As the answer, set down the lines below from the one containing "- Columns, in" through the one containing "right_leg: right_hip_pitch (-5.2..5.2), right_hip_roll", exactly and inclusively, and no others.
┏━━
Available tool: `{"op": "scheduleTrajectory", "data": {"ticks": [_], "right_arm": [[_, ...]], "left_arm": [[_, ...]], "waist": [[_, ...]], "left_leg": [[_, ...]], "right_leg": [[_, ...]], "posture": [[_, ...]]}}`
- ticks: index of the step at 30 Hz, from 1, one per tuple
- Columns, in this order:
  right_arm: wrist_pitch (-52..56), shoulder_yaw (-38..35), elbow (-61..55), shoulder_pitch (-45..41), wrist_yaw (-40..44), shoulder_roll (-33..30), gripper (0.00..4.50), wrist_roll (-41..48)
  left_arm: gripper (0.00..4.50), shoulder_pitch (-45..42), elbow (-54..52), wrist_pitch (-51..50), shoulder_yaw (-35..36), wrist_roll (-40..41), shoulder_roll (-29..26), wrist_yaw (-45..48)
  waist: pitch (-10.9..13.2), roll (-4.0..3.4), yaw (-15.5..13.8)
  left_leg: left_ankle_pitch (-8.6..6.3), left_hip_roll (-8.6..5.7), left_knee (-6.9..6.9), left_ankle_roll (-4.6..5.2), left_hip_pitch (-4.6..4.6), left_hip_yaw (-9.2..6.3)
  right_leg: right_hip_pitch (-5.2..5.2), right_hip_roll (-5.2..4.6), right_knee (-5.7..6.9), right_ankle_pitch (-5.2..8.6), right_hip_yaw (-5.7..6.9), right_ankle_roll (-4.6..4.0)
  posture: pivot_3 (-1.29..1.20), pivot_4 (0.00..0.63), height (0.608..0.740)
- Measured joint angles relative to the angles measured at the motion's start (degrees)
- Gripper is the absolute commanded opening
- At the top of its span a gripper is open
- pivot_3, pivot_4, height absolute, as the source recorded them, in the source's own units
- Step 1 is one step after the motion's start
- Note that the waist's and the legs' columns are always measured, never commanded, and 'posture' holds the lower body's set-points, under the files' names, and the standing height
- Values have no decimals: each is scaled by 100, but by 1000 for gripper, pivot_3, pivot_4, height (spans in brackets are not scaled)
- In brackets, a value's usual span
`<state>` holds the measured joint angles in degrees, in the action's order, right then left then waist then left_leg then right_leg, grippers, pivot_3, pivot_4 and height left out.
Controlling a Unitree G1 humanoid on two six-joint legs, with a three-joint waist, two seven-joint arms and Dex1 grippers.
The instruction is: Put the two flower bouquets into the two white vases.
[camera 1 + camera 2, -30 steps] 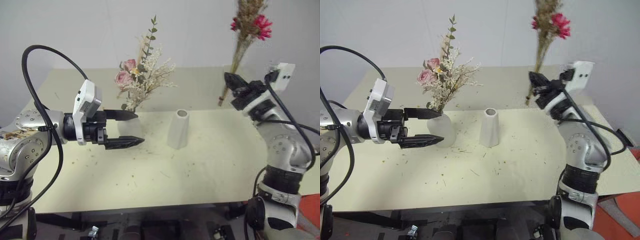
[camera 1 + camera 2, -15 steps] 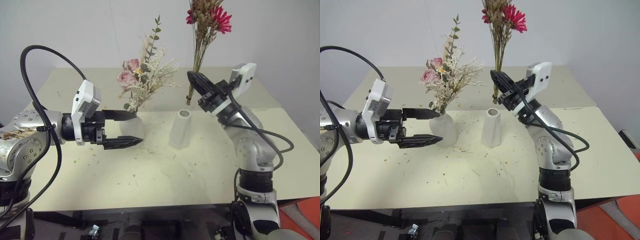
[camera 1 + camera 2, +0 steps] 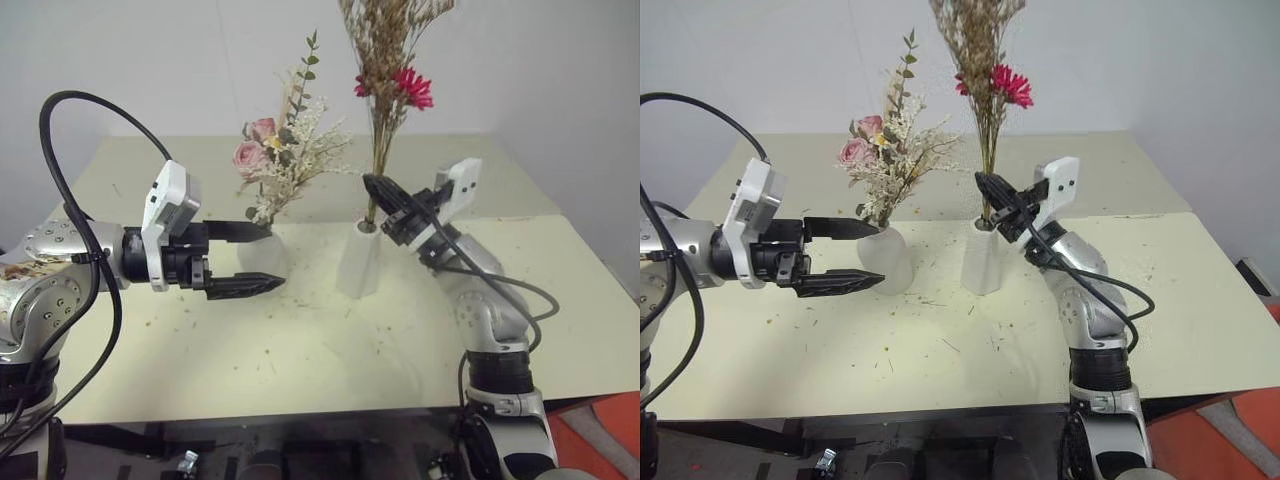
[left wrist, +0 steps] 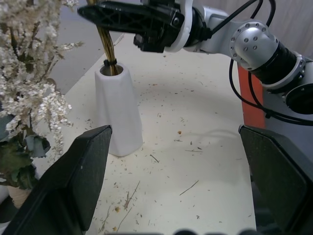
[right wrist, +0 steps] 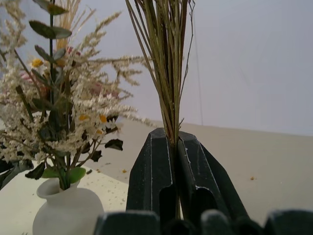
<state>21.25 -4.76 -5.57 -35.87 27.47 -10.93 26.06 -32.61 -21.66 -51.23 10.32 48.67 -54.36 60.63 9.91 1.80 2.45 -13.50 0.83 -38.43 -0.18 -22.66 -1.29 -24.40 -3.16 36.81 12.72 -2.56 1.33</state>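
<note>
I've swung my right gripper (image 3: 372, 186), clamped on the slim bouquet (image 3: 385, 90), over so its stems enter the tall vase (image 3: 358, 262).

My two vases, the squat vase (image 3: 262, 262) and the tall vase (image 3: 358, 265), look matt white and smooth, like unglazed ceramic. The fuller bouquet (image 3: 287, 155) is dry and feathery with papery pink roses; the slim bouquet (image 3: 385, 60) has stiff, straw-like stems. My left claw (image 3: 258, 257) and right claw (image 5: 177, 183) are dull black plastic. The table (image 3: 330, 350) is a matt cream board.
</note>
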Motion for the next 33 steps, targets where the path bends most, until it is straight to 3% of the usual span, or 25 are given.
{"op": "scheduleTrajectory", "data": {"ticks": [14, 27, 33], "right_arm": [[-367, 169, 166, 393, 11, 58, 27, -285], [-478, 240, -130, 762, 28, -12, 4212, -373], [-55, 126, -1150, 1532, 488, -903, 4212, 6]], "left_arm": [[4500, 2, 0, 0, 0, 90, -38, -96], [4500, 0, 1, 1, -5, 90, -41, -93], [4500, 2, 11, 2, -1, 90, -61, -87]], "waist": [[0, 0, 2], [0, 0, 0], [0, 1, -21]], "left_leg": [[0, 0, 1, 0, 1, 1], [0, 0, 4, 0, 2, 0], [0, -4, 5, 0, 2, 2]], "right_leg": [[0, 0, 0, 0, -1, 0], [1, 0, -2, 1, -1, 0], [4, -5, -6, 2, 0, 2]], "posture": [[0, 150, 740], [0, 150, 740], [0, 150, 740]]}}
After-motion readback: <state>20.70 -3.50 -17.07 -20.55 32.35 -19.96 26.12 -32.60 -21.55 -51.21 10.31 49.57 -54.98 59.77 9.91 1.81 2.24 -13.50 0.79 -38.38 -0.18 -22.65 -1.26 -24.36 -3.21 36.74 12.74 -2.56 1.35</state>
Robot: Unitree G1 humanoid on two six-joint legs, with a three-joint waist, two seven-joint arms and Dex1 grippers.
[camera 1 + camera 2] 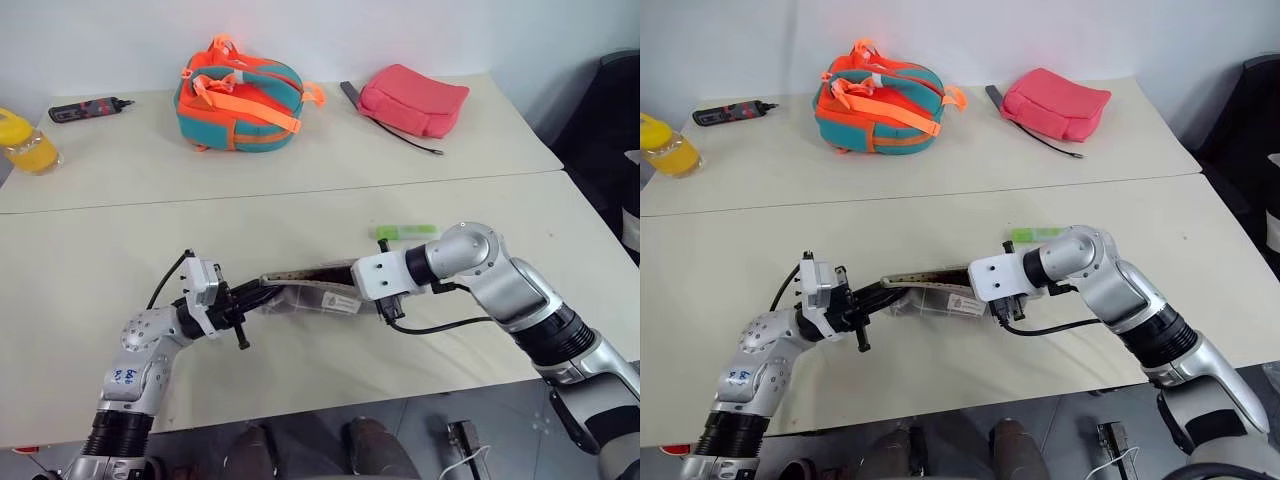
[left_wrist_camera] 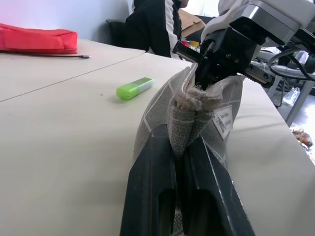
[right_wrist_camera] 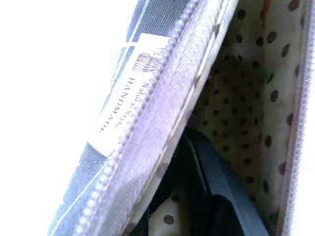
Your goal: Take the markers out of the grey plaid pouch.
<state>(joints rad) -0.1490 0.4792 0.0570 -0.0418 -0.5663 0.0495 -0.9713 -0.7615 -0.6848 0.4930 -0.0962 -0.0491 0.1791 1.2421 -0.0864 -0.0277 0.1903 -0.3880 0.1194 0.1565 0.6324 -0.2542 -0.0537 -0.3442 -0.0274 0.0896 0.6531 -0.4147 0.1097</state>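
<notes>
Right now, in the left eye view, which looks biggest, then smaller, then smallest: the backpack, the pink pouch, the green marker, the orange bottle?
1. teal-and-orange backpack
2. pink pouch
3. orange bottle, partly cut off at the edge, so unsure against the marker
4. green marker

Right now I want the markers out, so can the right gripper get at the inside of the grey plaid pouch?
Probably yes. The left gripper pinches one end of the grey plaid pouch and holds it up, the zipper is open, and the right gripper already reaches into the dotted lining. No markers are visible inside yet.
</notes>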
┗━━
RESPONSE:
- Columns, in this order:
  right_arm: wrist_pitch (-52..56), shoulder_yaw (-38..35), elbow (-61..55), shoulder_pitch (-45..41), wrist_yaw (-40..44), shoulder_roll (-33..30), gripper (0.00..4.50), wrist_roll (-41..48)
  left_arm: gripper (0.00..4.50), shoulder_pitch (-45..42), elbow (-54..52), wrist_pitch (-51..50), shoulder_yaw (-35..36), wrist_roll (-40..41), shoulder_roll (-29..26), wrist_yaw (-45..48)
  waist: pitch (-10.9..13.2), roll (-4.0..3.4), yaw (-15.5..13.8)
  left_leg: left_ankle_pitch (-8.6..6.3), left_hip_roll (-8.6..5.7), left_knee (-6.9..6.9), left_ankle_roll (-4.6..5.2), left_hip_pitch (-4.6..4.6), left_hip_yaw (-9.2..6.3)
  right_leg: right_hip_pitch (-5.2..5.2), right_hip_roll (-5.2..4.6), right_knee (-5.7..6.9), right_ankle_pitch (-5.2..8.6), right_hip_yaw (-5.7..6.9), right_ankle_roll (-4.6..4.0)

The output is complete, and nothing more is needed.